Calculate Mean Squared Displacement

A particle’s mean squared displacement (MSD) tells you the squared distance it moves over time. By analyzing the shape of the MSD curve, we can gain mechanistic insight. The general form of the MSD curve is:

\[\langle x^2(t) \rangle = K_{\alpha}t^{\alpha}\]

where \(K_{\alpha}\) is the generalized diffusion coefficient. In cases were \(\alpha=1\), the MSD is linear and \(K_{\alpha}\) is equal to the standard diffusion coefficient measured for particles undergoing Brownian motion. Albert Einstein was the first to prove that the MSD of a Brownian particle is linear and that its slope is proportional to the diffusion coefficient \(D\):

\[\frac{d MSD}{dt} \propto 2NDt\]

where \(N\) is the number of spatial dimensions over which the MSD was measured. When \(\alpha > 1\) diffusion occurs faster than expected and is termed superdiffusion.
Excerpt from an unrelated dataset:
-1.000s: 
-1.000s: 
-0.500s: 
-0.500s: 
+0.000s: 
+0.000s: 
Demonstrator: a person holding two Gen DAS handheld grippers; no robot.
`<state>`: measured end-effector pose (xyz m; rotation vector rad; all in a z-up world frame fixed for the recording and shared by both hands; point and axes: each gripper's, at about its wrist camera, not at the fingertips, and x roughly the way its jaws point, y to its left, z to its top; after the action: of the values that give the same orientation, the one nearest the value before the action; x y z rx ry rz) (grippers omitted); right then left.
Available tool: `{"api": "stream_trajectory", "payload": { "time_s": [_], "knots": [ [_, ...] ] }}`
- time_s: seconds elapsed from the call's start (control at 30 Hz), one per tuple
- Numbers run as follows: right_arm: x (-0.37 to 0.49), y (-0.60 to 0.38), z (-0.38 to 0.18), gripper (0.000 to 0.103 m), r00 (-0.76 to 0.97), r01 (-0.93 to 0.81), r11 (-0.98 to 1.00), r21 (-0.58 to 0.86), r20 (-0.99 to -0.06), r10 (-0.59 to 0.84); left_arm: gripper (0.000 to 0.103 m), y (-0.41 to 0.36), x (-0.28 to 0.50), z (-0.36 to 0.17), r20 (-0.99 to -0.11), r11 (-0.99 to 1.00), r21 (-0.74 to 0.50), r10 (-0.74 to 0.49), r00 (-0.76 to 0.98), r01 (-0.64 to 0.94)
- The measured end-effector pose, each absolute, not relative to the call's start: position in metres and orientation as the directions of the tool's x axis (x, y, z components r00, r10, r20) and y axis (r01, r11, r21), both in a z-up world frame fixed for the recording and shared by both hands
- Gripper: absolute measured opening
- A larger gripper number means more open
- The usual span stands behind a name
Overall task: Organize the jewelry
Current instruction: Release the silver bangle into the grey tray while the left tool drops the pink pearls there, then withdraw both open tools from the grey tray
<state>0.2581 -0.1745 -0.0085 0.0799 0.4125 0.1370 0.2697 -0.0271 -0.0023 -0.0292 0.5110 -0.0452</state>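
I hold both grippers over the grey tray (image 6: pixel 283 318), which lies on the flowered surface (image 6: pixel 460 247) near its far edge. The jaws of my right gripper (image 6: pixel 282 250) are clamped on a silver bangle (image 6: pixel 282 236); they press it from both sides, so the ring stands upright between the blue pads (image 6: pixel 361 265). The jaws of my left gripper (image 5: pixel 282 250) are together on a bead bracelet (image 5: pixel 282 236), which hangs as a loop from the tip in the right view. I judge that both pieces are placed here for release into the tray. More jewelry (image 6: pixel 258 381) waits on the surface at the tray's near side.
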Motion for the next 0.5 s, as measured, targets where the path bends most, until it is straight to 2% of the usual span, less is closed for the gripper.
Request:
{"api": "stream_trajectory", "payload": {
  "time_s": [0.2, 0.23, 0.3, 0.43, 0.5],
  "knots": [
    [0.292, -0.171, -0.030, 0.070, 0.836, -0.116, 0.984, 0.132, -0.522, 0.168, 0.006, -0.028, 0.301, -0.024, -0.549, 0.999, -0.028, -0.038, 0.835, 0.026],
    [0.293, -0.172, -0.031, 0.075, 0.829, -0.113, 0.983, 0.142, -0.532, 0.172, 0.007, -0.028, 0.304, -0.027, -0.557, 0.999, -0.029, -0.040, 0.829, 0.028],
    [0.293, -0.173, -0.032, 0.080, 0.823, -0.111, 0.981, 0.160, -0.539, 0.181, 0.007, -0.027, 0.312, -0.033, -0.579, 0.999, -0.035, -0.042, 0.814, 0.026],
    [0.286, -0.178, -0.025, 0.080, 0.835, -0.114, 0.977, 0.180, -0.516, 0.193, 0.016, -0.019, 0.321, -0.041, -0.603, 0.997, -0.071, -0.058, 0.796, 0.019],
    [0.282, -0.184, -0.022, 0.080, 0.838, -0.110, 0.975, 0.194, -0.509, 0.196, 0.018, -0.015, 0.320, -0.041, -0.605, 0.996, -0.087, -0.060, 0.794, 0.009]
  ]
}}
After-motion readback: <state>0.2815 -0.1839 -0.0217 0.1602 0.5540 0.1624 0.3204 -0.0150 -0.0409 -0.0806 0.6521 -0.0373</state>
When \(\alpha < 1\), diffusion is slower than expected and called subdiffusion.

There are two ways one can calculate MSD. The first and simplest way is the ensemble MSD:

\[\langle x^2(t) \rangle = \langle x(t) - x(0) \rangle^2\]

The ensemble MSD measures the distance traveled from a particle’s initial position. The second way measures and averages the particle’s displacement over all possible time lags, \(\tau\), and is called the time-averaged MSD:

\[\overline{x^2(\tau)} = \dfrac{1}{T - \tau}\int_{0}^{T - \tau} (x(t + \tau) - z(t))^2 dt\]

where \(T\) is the length of the trajectory. The time-averaged MSD is more statistically robust than the ensemble average. For ergodic systems, both methods of calculation will yield the same result. However, with less data, the time-averaged MSD will give tighter error bars.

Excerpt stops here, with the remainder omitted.